Nevertheless, even though an entirely paperless office may not be plausible, stripping even this much paper out of the system can have positive effects. For example, in Liverpool the caseload backlog has been reduced from 50,000 to zero, while the average processing time for benefit claims has dropped from 133 days to 19. Abandoned call rates to its contact centre have dropped from 50 percent to just 5 percent, and the waiting time for personal visits concerning benefit claims has been reduced from the original two hours to four minutes. Hyde will always have some paper, even if it is not strictly speaking in the office. The company is reluctant to get rid of paper-based tenancy agreements altogether, and keeps them stored in an off-site location for legal purposes. Nevertheless, with the paper less recruitment system now in place, and with its previous paper saving efforts, it has eradicated 153,000 sheets of paper a year from its operations.

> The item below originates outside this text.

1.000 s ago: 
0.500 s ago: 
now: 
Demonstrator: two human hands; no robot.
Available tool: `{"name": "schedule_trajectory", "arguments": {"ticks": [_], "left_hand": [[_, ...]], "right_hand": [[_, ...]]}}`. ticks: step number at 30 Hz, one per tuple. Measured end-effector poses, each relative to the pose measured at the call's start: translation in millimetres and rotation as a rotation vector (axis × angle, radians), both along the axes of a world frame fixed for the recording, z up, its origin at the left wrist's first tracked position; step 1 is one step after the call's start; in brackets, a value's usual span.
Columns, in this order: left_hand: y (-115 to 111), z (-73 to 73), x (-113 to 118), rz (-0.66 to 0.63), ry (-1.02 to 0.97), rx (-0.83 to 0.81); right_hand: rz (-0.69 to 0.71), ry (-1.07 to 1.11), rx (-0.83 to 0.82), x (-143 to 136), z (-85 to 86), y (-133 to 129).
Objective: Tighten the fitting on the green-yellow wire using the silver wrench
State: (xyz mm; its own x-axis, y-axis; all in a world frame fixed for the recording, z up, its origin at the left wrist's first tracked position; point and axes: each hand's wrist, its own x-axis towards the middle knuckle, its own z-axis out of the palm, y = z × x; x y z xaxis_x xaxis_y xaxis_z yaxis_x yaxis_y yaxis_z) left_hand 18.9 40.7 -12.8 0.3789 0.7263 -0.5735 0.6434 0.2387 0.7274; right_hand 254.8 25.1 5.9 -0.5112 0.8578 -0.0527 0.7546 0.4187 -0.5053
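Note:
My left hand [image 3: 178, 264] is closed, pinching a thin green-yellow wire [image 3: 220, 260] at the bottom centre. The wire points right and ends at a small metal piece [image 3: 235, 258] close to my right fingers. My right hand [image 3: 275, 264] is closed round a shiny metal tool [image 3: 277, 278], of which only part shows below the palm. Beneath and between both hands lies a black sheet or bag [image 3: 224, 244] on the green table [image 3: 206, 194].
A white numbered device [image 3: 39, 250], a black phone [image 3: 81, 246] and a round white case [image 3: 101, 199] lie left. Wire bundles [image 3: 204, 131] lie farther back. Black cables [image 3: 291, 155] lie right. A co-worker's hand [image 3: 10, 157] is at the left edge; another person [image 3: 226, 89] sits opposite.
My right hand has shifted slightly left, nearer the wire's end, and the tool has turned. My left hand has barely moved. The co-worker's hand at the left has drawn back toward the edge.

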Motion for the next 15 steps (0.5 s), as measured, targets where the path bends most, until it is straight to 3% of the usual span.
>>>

In reality, the totally paperless office may still be as far off as the paperless newsagent - but organisations can go a long way towards reducing what they use and increasing the efficiency of their work along the way.
Questions
1. Why is it important to strip away old ways of working when introducing systems such as those brought in by Liverpool Direct and Hyde?
2. Using the Internet as a resource, locate information regarding a simple document management system, such as Scansoft's PaperPort Office. How useful is such a product likely to be within a department of a large company or a small business?
3. What is the likelihood that the paperless office will ever be achieved?
4. If a company implements a workflow management system such as the one described in the case study, what would be the expected changes in the business processes. What do you think would be the drivers for success of such a project?